Perjalanan Menuju Bukit Panisan
Tidak semua kado terbaik adalah pencapaian mungkin bisa berupa ujian kesabaran. Itulah yang aku rasakan sesaat  setelah mendengar pengumuman kelolosan ke tes substansi BIB. Laman merah menyapaku dan menyuruhku untuk mencoba di lain waktu. Lantas untuk menghibur diri sendiri, aku putuskan untuk trekking ke alam. Tak perlu ribet, cukup trekking ke bukit yang sudah umum.
Trekking bisa menjadi pilihan olahraga bagi yang suka menjelajah alam, apalagi jika dilakukan di hari Minggu. Hari itu 13 Juli, saya beserta teman ingin menjajaki salah satu puncak dari perbukitan yang ada di Bogor Timur. Puncak itu bernama Bukit Panisan. Kami memulai perjalanan dari Stasiun Cilebut, lalu melewati Jalan Raya Bogor dan berbelok ke arah Sentul. Semakin ke timur, sampailah kami di Leuwi Pangaduan, yang merupakan salah satu dari tiga titik awal pendakian.
Terdapat parkiran mobil yang berbeda, satu di bawah dan satu di atas. Kamipun menyempatkan diri bertanya pada warga lokal yang sedang duduk di warung. Menurut bapak yang kami tanya ternyata pendaki bisa langsung mengikuti jalan setapak di ujung jalan parkiran tanpa harus berbelok kanan karena bisa dimintai biaya. Karena banyak berseliweran di sosmed jika mendaki disini bisa beberapa kali bayar pintu masuk. Untungnya kami mengikuti saran tersebut sehingga tidak bayar.
Kami terus naik, melewati jalan yang disarankan. Cuaca cenderung cerah dan nampak sesekali pendaki yang lari turun ataupun naik melewati kami dengan outfit yang minim.
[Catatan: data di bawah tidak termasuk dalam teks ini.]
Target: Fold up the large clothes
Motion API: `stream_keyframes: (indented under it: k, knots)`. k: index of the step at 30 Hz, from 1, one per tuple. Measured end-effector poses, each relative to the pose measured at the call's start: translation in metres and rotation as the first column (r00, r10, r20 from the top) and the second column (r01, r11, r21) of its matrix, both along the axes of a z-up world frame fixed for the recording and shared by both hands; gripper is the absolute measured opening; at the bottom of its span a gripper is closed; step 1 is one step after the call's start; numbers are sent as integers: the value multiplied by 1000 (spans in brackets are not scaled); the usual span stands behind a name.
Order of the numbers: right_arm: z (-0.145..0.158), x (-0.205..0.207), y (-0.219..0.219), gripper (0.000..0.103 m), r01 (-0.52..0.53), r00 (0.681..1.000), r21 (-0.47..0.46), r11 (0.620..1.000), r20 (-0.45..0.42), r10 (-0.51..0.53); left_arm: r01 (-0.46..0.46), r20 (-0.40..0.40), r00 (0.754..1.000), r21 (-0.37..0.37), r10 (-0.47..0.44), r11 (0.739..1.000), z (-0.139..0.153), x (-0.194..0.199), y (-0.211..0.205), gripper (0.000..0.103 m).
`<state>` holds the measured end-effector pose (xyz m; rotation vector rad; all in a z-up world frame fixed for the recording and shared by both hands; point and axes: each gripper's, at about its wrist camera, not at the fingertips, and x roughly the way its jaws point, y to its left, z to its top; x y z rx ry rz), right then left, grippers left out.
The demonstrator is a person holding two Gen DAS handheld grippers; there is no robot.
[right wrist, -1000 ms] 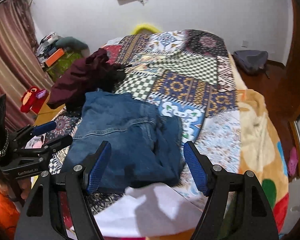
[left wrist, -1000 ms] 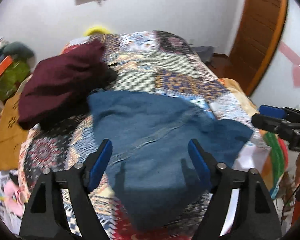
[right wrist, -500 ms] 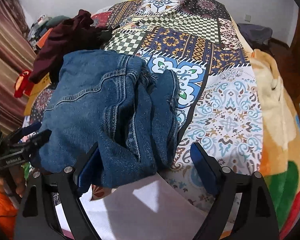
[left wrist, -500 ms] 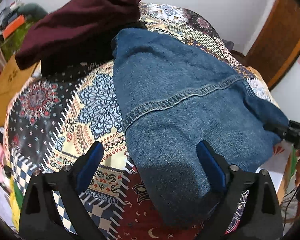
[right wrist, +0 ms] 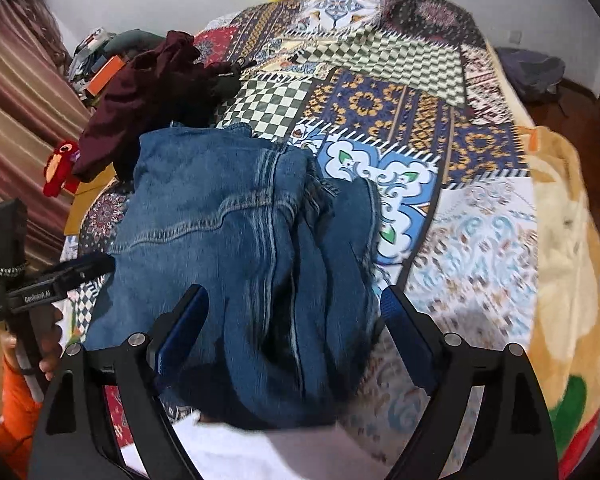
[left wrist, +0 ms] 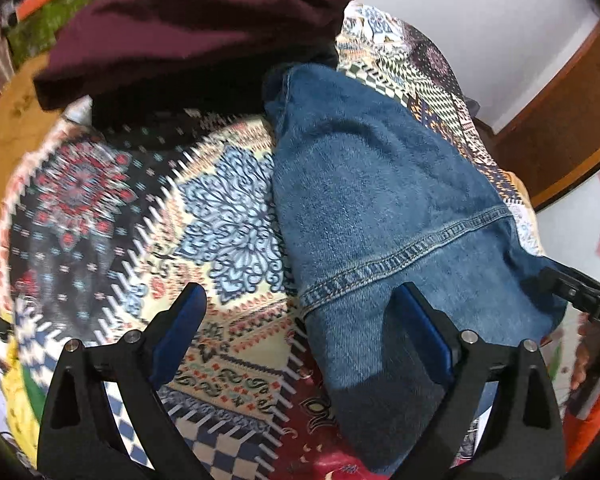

Kanan-kiri dihiasi oleh perkebunan dan juga semak-semak. Dan dilihat dari treknya ada bekas ban motor. Kami melewati pos tidak resmi yang tersedia warung disampingnya. Lambat tapi pasti, kami sudah berjalan selama satu jam. Beberapa kali saya ngos-ngosan karena trek yang lumayan; dan tentu gara-gara tidak persiapan lari terlebih dahulu. Namun, beda dengan temanku si Erwin yang tetap terlihat kuat, menyusuri trek tanpa letih sekalipun bahkan sempat-sempatnya mengedit video untuk urusan kerjanya.
Tak disangka, rupanya kami baru setengah perjalanan dan masuk ke gerbang resmi Bukit Paniisan. Tiket masuk ialah 15 ribu per orang, lumayan pikirku. Disinilah pertemuan berbagai macam pendaki dari berbagai rute baik itu rute gunung pancar dan jalan wangun. Ada trail runner, pendaki tektok macam kami dengan bermacam outfit dan usia hingga motor trail yang suka mendahului pendaki lainnnya. Jalan umum memanglah bagus dan ramai, tapi kami memilih jalan yang sepi dan beda. tibalah kami pada dua cabang. Kami berbelok ke kiri, ke jalan yang lebih sepi, dan rupanya itu jalur bagi petani.
Jalan setapak yang kami pilih juga berujung pada puncak tapi level kesulitannya berbeda pula. Jalan ini tepat dipinggir jurang dan diselingi oleh pepohonan cengkeh. Sepi dan tak ada yang mengikuti kami. Perkebunan cengkeh menyapa kami dan sebuah pengalaman baru bisa melihat cengkeh muda. Selain itu banyak tanaman kopi serta beberapa pohon durian. Sesekali Erwin mengidentifikasi jenis pohon yang dilewati. Maklum karena ayahnya adalah petani di perkebunan kayu.